Book Synopsis A Widower's Lament by : Ronald K. Rittgers
Download or read book A Widower's Lament written by Ronald K. Rittgers and published by Augsburg Fortress Publishers. This book was released on 2021-09-21 with total page 343 pages. Available in PDF, EPUB and Kindle. Book excerpt: This book deals with Christian lament in the late Reformation by exploring the efforts of a talented yet little-known layman to cope with the death of his beloved wife. A work of haunting candor and searching faith, The Pious Meditations furnishes insight into life in the past as well as resources for life in the present.

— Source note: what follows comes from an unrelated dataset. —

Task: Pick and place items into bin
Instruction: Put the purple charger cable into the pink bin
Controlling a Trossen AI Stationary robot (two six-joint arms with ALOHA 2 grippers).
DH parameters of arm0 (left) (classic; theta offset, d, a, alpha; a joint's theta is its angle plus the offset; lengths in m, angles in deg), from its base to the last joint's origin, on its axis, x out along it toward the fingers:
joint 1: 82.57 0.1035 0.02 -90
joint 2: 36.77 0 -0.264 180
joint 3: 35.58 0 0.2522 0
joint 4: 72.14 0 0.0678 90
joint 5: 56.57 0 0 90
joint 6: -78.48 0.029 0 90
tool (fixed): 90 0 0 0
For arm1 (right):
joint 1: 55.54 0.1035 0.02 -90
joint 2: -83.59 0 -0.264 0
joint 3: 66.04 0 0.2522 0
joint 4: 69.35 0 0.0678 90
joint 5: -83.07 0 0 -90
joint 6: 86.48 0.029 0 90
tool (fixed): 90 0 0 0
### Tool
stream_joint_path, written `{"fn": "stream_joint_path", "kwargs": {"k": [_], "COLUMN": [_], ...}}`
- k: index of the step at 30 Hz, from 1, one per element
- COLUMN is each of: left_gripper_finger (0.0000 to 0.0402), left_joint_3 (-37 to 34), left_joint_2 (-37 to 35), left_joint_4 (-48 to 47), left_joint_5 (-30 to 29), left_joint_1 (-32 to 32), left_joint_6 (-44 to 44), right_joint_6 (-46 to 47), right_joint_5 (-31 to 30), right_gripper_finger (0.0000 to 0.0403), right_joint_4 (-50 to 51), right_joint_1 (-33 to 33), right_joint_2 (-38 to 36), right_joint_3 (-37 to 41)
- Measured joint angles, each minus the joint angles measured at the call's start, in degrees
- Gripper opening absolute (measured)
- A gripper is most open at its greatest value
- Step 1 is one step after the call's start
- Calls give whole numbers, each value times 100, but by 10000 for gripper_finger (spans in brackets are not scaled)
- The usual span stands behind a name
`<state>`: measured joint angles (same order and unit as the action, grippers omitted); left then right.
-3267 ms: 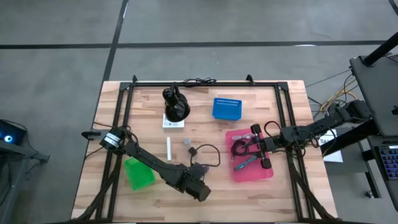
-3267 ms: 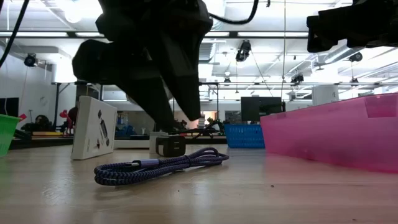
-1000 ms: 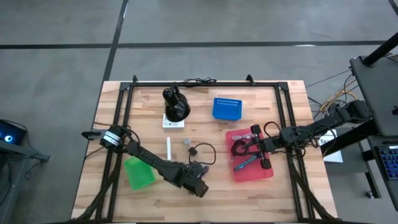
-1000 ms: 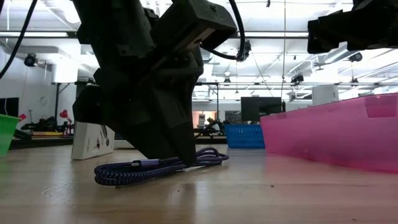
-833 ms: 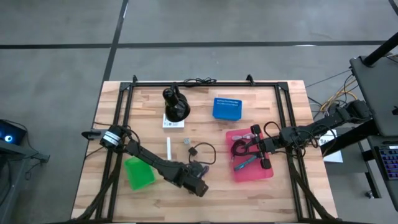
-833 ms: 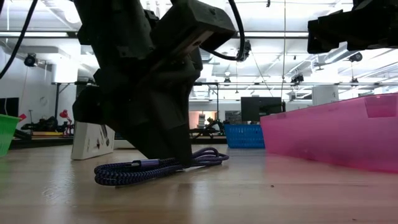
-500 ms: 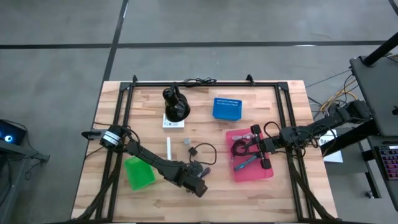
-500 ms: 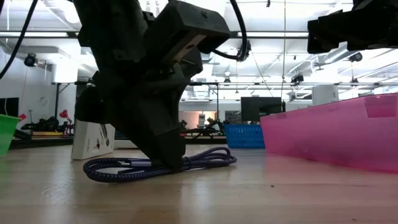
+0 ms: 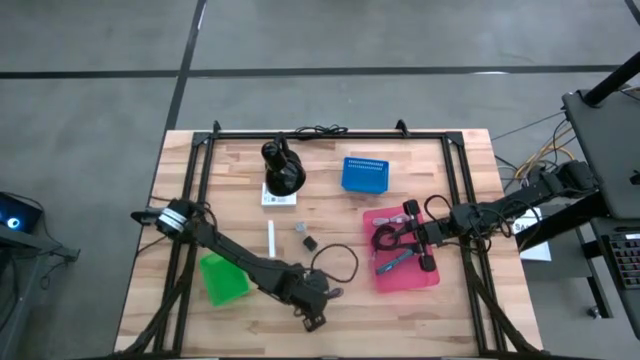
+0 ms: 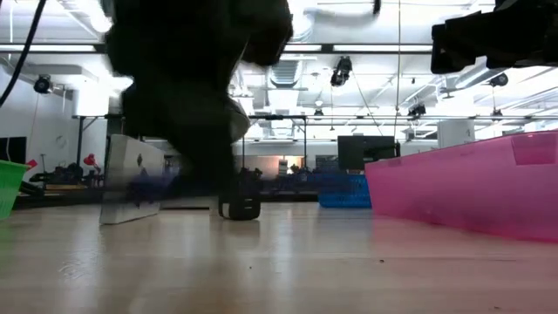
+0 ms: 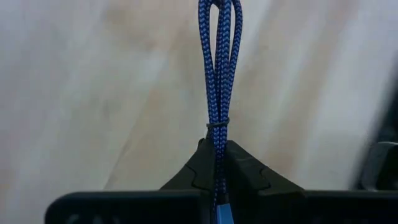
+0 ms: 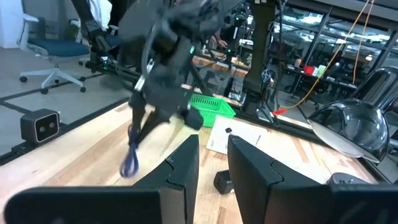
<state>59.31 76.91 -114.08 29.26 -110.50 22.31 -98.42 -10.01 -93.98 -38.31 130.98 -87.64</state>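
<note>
A blue braided cable (image 11: pixel 218 74) is caught in my left gripper (image 11: pixel 217 155), which is shut on it near the table's front middle (image 9: pixel 318 292). In the right wrist view the cable (image 12: pixel 130 158) hangs below that gripper. A tiny dark block (image 9: pixel 311 243), a silver piece (image 9: pixel 299 228), a white stick (image 9: pixel 271 238) and a white card (image 9: pixel 279 198) lie on the wood. My right gripper (image 12: pixel 213 158) hovers open over the pink bin (image 9: pixel 432 280), nothing between its fingers. My left gripper pinches several strands of the cable, bunched side by side (image 11: pixel 217 134), between its two fingers. The strands run straight out from the fingers to a looped end (image 11: pixel 219 9). The cable hangs below the gripper, off the table.
A large black rounded object (image 9: pixel 283 170) stands at the far middle, with a blue bin (image 9: pixel 364 173) to its right. A green bin (image 9: pixel 222 278) sits at the near left. The pink bin holds a black coil (image 9: pixel 385 238) and slim tools (image 9: pixel 395 262).
My left gripper has come down on the cable, shut on it and risen with it, turning as it went. The cable, which lay stretched on the wood, was first bunched up and is now lifted off the table.
</note>
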Motion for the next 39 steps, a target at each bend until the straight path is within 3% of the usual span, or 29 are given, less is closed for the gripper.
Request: {"fn": "stream_joint_path", "kwargs": {"k": [4, 9, 14, 21, 24, 29, 39], "left_gripper_finger": [2, 2, 1, 1, 1, 1, 1], "left_joint_3": [16, 27, 17, 37, 65, 69, 68], "left_joint_2": [-161, -218, -224, -224, -249, -283, -285], "left_joint_4": [98, 782, 1473, 1987, 2102, 2124, 2300], "left_joint_5": [-108, -187, -371, -1054, -1307, -2263, -3647], "left_joint_1": [15, -39, 9, 26, 73, 127, 315], "left_joint_6": [620, 2086, 2744, 3566, 3756, 3766, 3766], "right_joint_6": [-56, -73, -151, -264, -109, 78, 75], "right_joint_5": [0, 0, 0, 53, 285, 726, 750], "right_gripper_finger": [79, 88, 99, 132, 152, 186, 212], "right_joint_4": [0, 0, 0, 50, 132, 153, 153], "right_joint_1": [0, 0, 0, 0, 0, 2, 0], "right_joint_2": [0, 0, 0, 0, 1, 0, 0], "right_joint_3": [-13, -15, -17, -15, 4, 7, -11]}}
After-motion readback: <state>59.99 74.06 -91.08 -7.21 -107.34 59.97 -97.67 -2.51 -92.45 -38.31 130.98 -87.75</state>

Book Synopsis The Johns Hopkins University Studies in Historical and Political Science by :
Download or read book The Johns Hopkins University Studies in Historical and Political Science written by and published by . This book was released on 1918 with total page 646 pages. Available in PDF, EPUB and Kindle. Book excerpt:
Book Synopsis Governance of Cons Passion by : A. Hunt
Download or read book Governance of Cons Passion written by A. Hunt and published by Springer. This book was released on 1996-10-01 with total page 486 pages. Available in PDF, EPUB and Kindle. Book excerpt: This book explores the sumptuary laws that regulated conspicuous consumption in respect to dress, ornaments, and food that were widespread in late medieval and early modern Europe. It argues that sumptuary laws were attempts to stabilize social recognizability in the urban `world of strangers' and in the governance of cities. The gendered character of sumptuary laws are viewed as components of 'gender wars'. These laws are explored as projects directed at the reform of popular culture and in their links to the governance of vagrancy and of popular recreation. This study challenges the view that the sumptuary actually died and develops an argument that in the modern world the regulation of consumption persists, but becomes dispersed throughout a range of both public and private forms of governance. The conclusions stresses the persistence of projects of governance of personal appearance and of private consumption.